▶ _Your task_: Output nothing but the lines from the first line of the entries to the line with "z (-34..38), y", inclusive, exactly as they read.
____ Source data
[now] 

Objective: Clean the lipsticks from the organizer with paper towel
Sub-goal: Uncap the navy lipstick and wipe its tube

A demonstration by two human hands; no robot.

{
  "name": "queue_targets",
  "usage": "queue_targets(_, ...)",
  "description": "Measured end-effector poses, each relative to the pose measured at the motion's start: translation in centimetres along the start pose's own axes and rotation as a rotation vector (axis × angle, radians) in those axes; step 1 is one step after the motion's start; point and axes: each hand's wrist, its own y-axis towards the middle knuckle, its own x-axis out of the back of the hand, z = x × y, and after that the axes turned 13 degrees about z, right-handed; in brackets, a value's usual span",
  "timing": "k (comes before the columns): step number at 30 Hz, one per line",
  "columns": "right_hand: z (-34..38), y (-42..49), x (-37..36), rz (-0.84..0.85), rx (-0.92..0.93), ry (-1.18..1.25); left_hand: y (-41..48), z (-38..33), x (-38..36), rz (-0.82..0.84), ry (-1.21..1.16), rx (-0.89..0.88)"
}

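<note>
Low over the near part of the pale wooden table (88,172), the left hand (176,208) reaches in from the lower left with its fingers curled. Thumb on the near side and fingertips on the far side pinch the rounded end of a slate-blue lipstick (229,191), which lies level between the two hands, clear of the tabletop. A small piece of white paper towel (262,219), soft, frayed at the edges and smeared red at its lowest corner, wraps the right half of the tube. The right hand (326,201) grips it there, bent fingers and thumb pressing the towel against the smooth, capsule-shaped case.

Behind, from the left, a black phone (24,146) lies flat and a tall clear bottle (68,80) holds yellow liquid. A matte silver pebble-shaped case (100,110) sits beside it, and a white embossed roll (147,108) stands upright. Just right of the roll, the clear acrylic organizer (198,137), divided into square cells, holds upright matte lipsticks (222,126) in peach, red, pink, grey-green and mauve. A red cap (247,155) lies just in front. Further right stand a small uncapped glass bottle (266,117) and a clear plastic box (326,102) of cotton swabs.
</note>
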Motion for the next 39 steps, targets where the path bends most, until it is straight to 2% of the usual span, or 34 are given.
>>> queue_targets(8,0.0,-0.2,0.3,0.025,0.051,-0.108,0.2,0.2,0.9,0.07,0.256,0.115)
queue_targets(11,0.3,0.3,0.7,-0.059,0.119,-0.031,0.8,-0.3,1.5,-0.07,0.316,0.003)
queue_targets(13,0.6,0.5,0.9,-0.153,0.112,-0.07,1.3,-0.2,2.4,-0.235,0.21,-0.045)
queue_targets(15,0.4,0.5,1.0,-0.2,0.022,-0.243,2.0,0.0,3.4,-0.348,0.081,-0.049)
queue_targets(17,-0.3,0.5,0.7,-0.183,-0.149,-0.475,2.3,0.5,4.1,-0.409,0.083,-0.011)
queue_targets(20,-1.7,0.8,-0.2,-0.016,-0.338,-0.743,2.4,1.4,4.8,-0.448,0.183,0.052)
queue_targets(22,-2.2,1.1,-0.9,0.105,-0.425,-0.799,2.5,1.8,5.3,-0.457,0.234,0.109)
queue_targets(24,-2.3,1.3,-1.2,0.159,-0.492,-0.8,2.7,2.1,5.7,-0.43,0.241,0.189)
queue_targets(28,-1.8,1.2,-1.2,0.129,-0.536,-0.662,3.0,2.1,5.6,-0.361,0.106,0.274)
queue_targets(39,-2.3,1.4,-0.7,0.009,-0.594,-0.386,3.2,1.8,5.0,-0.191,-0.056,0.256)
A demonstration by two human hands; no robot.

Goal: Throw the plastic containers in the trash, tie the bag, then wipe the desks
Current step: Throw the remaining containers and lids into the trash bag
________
▶ _Written solution_:
[now] 

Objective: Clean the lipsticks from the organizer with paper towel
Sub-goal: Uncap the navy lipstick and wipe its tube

A demonstration by two human hands; no robot.

{
  "name": "queue_targets",
  "usage": "queue_targets(_, ...)",
  "description": "Measured end-effector poses, each relative to the pose measured at the motion's start: translation in centimetres along the start pose's own axes and rotation as a rotation vector (axis × angle, radians) in those axes; step 1 is one step after the motion's start; point and axes: each hand's wrist, its own y-axis towards the middle knuckle, its own x-axis out of the back of the hand, z = x × y, and after that the axes turned 13 degrees about z, right-handed; in brackets, a value's usual span",
  "timing": "k (comes before the columns): step number at 30 Hz, one per line",
  "columns": "right_hand: z (-34..38), y (-42..49), x (-37..36), rz (-0.84..0.85), rx (-0.92..0.93), ry (-1.18..1.25); left_hand: y (-41..48), z (-38..33), x (-38..36), rz (-0.82..0.84), ry (-1.21..1.16), rx (-0.89..0.88)"

No additional output is expected for this exercise.